The problem with the methadone community is we have too many people who think methadone is a magic bullet for that disease—that recovery involves nothing more than taking methadone.
This view is reinforced by people who, with the best of intentions, proclaim, “Methadone is recovery.” Methadone is not recovery. Recovery is recovery. Methadone is a pathway, a road, a tool. Recovery is a life and a particular way of living your life. Saying that methadone is recovery let’s people think that, “Hey, you go up to the counter there, and you drink a cup of medication, and that’s it. You’re in recovery.” And of course, that’s nonsense. Too many people in the methadone field learn that opiate dependence is a brain disorder, and they think that that’s all there is to it. But just like any other chronic medical condition, it has a behavioral component that involves how you live your life and the daily decisions you make.
White, W. (2009). Advocacy for medication-assisted recovery: An interview with Walter Ginter.
So . . . I get the pragmatic and strategic reasons to encourage advocates to adopt certain language but question the wisdom of it. However, this has evolved from a strategy to be used by recovery advocates to a requirement of anyone making public statements on the topic, with call-outs for shaming and being an agent of stigma.

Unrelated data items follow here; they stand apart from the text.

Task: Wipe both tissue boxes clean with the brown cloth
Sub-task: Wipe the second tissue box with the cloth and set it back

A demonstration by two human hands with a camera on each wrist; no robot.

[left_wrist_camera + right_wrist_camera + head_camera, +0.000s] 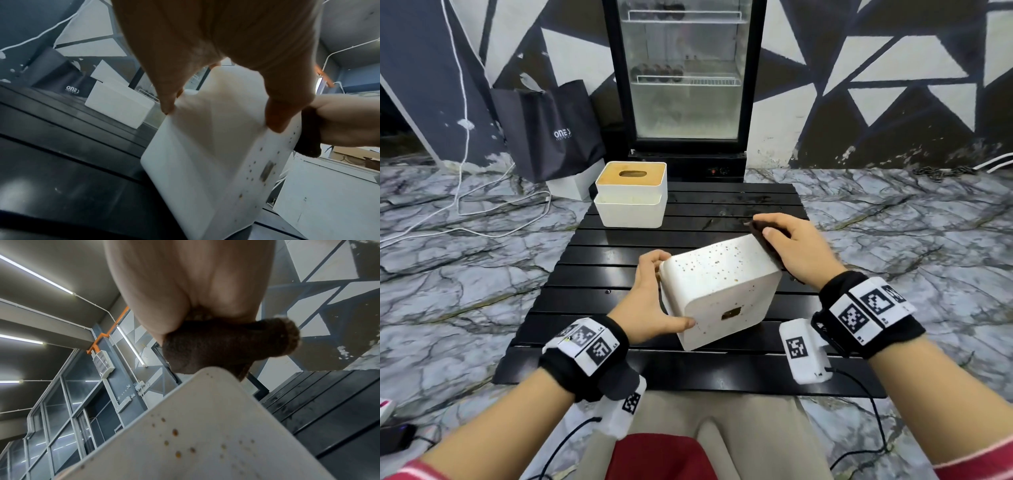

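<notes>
A white tissue box (pixel 719 291) speckled with brown spots is tipped up on the black slatted table (pixel 592 274). My left hand (pixel 654 298) grips its left side, thumb on the near face and fingers curled over the far edge (pixel 205 146). My right hand (pixel 787 243) holds the dark brown cloth (pixel 767 236) against the box's far right edge (pixel 226 345). The spotted face (pixel 205 434) fills the lower right wrist view. A second white tissue box (pixel 631 193) with a wooden slotted lid stands upright at the table's far left (pixel 119 104).
A glass-door fridge (pixel 685 75) stands behind the table. A black paper bag (pixel 548 130) and a white box sit on the marbled floor at left, with white cables trailing. My legs and a red garment lie below the table's near edge.
</notes>
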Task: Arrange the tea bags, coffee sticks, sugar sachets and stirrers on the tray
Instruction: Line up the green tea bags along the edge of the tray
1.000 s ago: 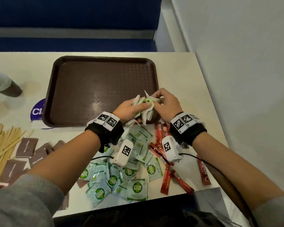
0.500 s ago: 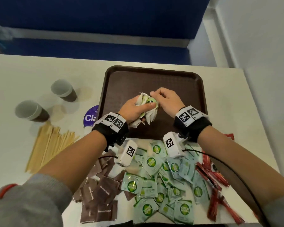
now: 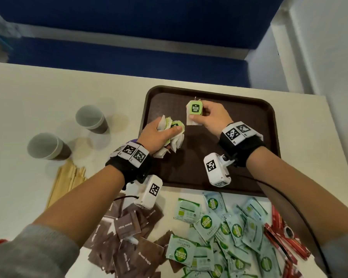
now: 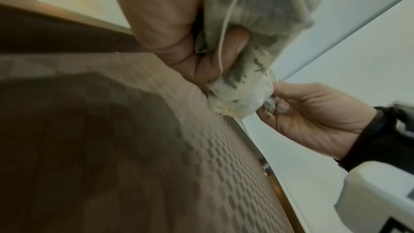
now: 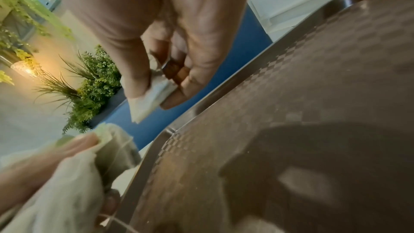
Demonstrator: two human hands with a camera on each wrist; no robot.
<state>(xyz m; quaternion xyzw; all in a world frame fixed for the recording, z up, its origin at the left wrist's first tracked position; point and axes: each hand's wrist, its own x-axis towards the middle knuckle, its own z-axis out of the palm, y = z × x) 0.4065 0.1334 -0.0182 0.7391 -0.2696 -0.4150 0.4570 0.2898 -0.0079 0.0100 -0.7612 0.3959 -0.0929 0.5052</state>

I also don’t understand whose wishes this represents. How many people with addiction object to or feel harmed by the term addict? Hasn’t our message been that we’re resilient and resourceful people who only want the same opportunities as everyone else–the elimination of discriminatory barriers to treatment, employment, school, etc?
I’ve also previously expressed anxiety before about treatment and recovery being drawn into culture war battles. (And, culture wars have only heated up over the last several years.) Of course, this isn’t a culture war hotzone, but the enforcement and call-outs give it a similar feel–that there are sides, and one side is righteous and fighting for justice, while the other side are agents of stigma, injustice, and discrimination.
- At what point do some of these efforts to reduce stigma alienate potential allies? IDK.
- How well do recovery advocates represent to the beliefs, preferences, and priorities of people with addiction? IDK. However, it’s difficult for me to believe that these reactions to this tweet are representative of the views of significant numbers of people with addiction outside of advocacy circles.